I have a problem with being quiet. When he wants to talk to someone new, either I don't dare or I think he'll laugh at me. I don't know how to talk to a stranger first. I have the impression that in class (I go to junior high school) I look like a fool, because if I say something louder, the boys laugh about it, and if I tell them something, they will be even more so. When I am silent it is the same. I'm going to high school soon and starting all over again. I am afraid to go to a new environment. How to deal with all of this?

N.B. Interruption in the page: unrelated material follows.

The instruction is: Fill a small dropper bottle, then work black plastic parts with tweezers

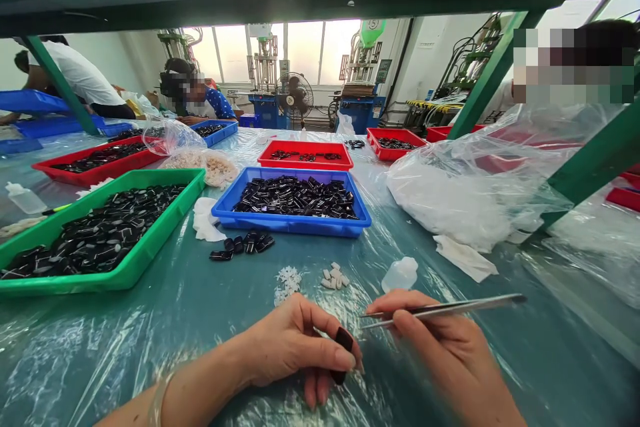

Hello! The basic problem you have to deal with is accepting the fact that not everyone will always like you and you will not be accepted by everyone. There will always be someone who may not like you, and there will always be someone who will like you less. Of course, there will also be some who you like and who will not mind your company. Usually, it is this attitude - when we are very afraid of not being accepted by the environment - that prevents us from showing what we really are. There is no point in pretending to be the life of the party if you are actually a bit shy and quiet. It's artificial, and in time it will turn out to be not your true nature. Then it will be even harder for you. It is best to bet on a few proven people and on spontaneous contacts during school situations. You just have to take a chance and say anything that might interest you and the other person. Will it be a group exercise, homework or extracurricular activities, or the music you listen to, or an interesting movie that you saw in the cinema … Clothes, newspapers, telephones, commuting to school, parents, teachers, reading through which not you can wade through or a magazine made together … Take a look around and the topics will find themselves. Just don't set the bar too high - it really doesn't have to be anything special to start with. Everyday life can also be interesting if you look at it the right way. The new school is a good opportunity - don't be afraid - each of you will be in a similar situation. You can present yourself as you want. Choose naturalness, not posturing, and do not be afraid of being so panicky.
Remember that our expert's answer is informative and will not replace a visit to the doctor.
Tatiana Ostaszewska-MosakHe is a clinical he alth psychologist.
Graduated from the Faculty of Psychology at the University of Warsaw.
She has always been particularly interested in the issue of stress and its impact on human functioning.
She uses her knowledge and experience at psycholog.com.pl and at the Fertimedica Fertility Center.
She completed a course in integrative medicine with the world-famous professor Emma Gonikman.